• Task details
Identify and pull out each line of the entries in which "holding" occurs.

(Beginning of Input records)

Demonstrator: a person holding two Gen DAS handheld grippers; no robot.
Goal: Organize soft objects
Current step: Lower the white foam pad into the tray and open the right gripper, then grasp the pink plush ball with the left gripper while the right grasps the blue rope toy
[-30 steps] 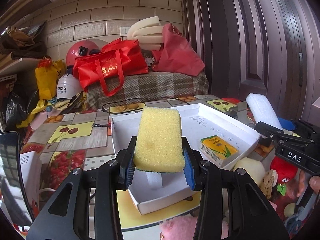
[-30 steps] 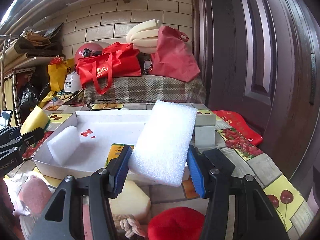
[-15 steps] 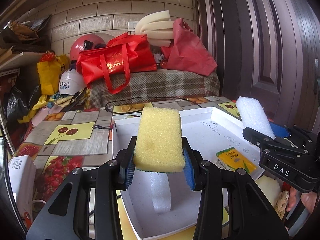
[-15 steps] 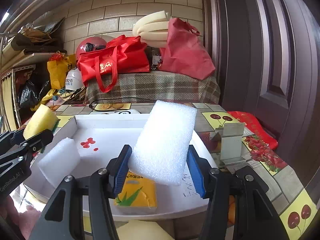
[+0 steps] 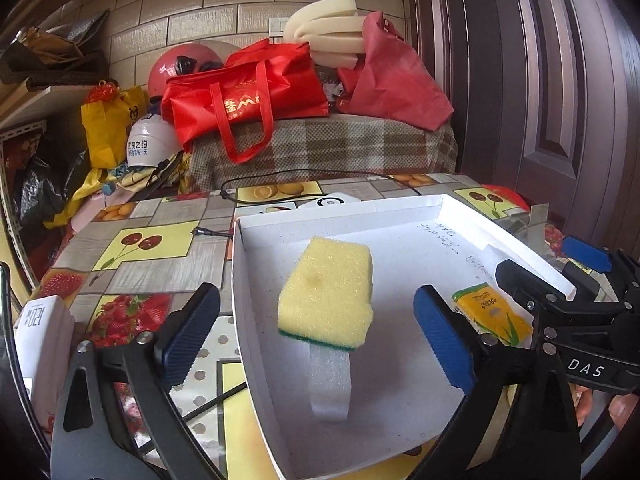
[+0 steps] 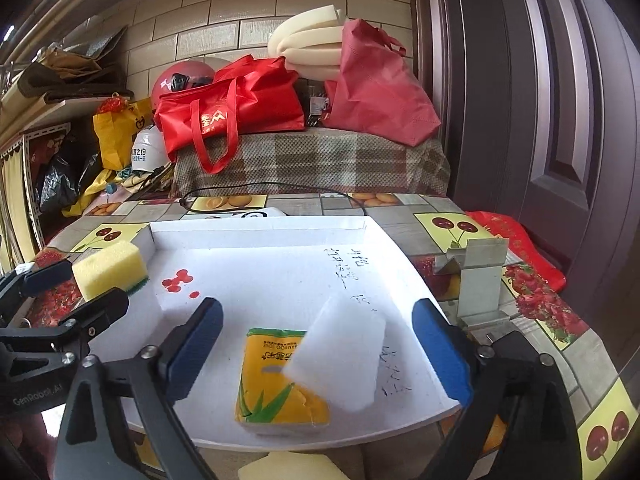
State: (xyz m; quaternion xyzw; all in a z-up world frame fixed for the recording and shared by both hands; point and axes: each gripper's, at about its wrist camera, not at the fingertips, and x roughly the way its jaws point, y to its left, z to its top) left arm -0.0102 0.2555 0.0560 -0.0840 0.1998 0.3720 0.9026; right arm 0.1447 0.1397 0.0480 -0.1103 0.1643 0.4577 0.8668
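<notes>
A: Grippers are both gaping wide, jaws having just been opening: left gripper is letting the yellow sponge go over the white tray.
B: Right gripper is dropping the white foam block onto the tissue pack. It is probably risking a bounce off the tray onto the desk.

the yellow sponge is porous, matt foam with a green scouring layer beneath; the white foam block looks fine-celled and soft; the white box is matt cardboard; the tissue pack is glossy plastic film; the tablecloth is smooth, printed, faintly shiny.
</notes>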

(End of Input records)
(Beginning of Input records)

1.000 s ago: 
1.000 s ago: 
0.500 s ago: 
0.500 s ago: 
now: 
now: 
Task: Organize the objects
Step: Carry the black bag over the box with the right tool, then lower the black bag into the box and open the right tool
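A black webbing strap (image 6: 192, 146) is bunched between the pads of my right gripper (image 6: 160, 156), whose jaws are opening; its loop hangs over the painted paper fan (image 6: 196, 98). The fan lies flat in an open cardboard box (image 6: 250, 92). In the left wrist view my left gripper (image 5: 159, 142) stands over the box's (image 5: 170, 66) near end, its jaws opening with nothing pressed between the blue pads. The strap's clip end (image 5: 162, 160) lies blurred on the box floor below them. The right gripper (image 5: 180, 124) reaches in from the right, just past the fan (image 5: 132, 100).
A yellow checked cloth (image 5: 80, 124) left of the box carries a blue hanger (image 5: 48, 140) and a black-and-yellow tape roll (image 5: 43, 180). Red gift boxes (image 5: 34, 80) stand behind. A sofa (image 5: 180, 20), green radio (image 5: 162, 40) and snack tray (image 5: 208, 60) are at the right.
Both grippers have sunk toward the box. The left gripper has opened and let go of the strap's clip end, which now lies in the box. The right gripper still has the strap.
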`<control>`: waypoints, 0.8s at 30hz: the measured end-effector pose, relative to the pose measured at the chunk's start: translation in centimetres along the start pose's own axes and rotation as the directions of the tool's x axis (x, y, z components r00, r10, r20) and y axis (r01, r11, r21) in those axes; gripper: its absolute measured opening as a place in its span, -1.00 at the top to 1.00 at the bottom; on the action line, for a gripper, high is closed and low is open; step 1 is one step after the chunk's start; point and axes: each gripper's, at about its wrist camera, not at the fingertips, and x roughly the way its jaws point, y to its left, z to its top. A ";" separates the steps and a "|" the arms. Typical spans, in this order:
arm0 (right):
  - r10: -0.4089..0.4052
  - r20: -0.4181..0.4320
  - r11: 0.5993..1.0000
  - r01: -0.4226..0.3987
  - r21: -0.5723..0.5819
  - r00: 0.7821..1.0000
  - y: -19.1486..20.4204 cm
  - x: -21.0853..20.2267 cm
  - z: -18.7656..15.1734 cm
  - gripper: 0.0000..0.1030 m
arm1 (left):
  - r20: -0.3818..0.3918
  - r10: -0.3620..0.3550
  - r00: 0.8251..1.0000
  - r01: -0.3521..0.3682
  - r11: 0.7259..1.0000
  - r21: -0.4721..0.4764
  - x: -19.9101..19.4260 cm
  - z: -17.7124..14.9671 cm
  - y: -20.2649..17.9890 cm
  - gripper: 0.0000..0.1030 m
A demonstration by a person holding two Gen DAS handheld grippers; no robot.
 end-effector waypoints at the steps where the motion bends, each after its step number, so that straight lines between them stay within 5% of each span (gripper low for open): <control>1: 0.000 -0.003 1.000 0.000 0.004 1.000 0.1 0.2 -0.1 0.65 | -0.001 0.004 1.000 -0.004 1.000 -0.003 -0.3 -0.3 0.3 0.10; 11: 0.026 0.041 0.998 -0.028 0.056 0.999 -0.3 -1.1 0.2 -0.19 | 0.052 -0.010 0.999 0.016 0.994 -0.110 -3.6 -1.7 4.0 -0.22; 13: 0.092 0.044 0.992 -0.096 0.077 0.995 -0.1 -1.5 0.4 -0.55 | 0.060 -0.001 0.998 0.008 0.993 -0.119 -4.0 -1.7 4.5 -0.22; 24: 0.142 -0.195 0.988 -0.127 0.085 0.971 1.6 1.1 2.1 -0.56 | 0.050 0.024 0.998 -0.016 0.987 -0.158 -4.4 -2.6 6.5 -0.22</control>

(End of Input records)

• Output of the task
Demonstrator: a person holding two Gen DAS handheld grippers; no robot.
A demonstration by a person holding two Gen DAS handheld grippers; no robot.

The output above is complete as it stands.